El Watan News
- Type: general
- Format: online
- Owner: Future Media (Mohamed Al-Amin)
- Founder: Magdi El Galad
- Publisher: Future International
- Editor: Mahmoud Muslim
- Founded: 2012
- Political alignment: independent
- Website: www.elwatannews.com

= El Watan News =

News outlet

El Watan News (الوطن) is an Egyptian daily news portal published online by Future Publishing, Distribution, and Press. The portal provides breaking news reports, political analyses, and other general economic and entertainment coverage to an audience of Arabic speakers worldwide. Live, on-site video coverage and advertisements curated by Bawabat Al-Watan (the in-site ad agency) are as important to its journalistic mix as written articles.

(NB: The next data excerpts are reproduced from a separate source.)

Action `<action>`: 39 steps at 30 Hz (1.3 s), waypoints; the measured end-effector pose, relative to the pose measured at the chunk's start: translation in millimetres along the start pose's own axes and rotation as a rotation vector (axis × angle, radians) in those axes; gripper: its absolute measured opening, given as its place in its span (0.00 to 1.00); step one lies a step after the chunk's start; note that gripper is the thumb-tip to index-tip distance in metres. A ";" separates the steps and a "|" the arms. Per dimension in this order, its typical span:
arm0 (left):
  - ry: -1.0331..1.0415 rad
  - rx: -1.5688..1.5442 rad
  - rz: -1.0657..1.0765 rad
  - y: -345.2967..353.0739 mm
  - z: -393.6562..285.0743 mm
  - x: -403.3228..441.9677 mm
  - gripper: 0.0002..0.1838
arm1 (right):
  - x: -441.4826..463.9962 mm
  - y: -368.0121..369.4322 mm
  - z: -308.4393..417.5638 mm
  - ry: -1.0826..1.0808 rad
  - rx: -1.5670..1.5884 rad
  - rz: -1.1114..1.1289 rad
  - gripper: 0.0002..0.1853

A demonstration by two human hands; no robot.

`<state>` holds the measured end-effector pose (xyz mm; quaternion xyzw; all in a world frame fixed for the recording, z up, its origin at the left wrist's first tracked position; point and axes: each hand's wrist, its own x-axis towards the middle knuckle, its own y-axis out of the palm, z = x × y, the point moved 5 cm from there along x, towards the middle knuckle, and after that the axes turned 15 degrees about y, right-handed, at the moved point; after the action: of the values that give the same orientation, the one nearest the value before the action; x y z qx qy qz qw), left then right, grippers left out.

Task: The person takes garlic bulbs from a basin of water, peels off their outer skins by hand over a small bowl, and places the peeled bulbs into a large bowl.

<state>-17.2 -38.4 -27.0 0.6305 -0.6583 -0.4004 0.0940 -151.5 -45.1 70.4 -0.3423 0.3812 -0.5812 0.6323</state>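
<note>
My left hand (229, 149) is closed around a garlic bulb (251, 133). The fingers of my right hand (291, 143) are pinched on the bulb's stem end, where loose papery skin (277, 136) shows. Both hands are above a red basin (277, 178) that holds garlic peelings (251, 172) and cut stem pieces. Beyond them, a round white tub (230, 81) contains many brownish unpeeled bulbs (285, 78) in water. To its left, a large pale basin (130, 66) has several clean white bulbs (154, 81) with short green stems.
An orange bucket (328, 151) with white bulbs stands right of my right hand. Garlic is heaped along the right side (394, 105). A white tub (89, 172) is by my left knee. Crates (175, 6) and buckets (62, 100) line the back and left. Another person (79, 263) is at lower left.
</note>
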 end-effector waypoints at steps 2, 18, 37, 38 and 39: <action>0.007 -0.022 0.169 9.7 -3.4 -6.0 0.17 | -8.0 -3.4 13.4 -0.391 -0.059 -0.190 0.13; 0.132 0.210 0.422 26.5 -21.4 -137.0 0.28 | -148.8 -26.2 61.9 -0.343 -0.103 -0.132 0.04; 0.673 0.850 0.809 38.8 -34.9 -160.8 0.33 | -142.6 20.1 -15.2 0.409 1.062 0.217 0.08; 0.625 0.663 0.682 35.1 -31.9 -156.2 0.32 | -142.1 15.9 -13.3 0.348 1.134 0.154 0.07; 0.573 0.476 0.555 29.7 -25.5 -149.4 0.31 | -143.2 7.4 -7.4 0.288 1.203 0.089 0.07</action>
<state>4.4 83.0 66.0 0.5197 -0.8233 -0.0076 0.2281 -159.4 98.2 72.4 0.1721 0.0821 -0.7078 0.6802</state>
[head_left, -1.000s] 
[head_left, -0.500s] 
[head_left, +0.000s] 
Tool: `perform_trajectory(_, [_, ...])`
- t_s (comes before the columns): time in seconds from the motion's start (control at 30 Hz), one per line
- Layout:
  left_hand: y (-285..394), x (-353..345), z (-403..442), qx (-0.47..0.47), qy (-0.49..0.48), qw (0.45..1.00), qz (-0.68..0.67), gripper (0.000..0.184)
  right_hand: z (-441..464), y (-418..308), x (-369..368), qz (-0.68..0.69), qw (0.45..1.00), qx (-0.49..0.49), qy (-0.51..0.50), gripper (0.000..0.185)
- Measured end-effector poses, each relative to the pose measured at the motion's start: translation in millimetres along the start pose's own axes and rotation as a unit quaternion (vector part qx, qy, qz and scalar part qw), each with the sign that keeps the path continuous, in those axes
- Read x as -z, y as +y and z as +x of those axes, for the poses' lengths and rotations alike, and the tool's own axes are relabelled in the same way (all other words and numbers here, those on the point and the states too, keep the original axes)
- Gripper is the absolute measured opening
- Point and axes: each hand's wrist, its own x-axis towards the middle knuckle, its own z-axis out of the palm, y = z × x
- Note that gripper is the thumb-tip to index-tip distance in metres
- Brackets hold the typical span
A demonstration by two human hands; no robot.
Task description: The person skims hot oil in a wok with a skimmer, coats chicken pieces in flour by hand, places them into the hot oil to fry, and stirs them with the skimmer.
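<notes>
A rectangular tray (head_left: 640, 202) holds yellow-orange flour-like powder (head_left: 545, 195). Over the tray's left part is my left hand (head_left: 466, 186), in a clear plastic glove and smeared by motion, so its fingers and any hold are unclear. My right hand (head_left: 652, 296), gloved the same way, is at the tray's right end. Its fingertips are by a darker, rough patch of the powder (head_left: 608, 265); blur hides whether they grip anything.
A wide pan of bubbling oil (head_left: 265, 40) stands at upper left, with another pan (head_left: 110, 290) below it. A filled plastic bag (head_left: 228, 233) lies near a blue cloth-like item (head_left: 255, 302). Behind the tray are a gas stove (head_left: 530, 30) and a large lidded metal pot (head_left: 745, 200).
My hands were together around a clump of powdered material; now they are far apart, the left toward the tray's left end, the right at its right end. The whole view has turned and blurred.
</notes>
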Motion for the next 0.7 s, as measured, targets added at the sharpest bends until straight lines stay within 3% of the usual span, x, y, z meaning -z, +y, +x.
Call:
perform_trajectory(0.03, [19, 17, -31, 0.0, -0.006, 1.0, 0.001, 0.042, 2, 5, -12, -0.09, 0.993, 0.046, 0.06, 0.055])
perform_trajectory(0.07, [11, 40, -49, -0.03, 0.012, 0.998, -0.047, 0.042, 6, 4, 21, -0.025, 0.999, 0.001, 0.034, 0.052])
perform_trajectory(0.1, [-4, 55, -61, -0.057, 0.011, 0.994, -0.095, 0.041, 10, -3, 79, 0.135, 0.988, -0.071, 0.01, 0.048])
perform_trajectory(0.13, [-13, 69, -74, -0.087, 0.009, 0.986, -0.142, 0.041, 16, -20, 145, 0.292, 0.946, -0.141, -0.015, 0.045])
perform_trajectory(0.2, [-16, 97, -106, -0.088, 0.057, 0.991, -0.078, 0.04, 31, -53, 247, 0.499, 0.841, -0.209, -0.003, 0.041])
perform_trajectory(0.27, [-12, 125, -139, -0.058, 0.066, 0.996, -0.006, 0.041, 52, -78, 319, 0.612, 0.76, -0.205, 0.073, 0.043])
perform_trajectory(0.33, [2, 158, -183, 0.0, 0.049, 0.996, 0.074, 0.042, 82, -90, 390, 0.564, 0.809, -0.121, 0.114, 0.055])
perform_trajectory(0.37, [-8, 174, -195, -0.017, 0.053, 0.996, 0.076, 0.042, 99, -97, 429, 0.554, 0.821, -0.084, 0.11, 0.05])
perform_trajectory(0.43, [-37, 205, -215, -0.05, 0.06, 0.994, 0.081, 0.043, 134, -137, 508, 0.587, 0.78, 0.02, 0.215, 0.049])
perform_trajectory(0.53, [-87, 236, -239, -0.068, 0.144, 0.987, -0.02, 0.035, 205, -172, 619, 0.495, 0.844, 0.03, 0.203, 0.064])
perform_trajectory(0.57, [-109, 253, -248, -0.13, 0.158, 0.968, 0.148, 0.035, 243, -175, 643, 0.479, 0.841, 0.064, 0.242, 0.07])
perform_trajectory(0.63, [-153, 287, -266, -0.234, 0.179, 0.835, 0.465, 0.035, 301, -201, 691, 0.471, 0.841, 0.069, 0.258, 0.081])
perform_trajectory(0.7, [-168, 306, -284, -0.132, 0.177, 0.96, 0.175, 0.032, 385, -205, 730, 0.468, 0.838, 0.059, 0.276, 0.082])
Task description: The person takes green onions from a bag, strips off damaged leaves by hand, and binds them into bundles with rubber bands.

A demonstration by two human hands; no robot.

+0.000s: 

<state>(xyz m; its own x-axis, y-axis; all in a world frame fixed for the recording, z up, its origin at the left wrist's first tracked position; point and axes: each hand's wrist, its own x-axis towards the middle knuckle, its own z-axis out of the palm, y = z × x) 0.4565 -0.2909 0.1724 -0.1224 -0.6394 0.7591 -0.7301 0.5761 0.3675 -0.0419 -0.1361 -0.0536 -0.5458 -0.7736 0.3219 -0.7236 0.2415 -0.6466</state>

Journalist Mahmoud Muslim serves as the editor, and Mohamed Al-Amin owns Future Media. Magdi El Galad founded the site in 2012.

==Reaction to caricatures of Muhammad==
After the release of Innocence of Muslims and the publication of caricatures of Muhammad in the French weekly Charlie Hebdo, El Watan News published a special issue in response that consisted of 15 five-panel cartoons tackling Islamophobia in Western media. They were published on the website alongside articles translated into several languages.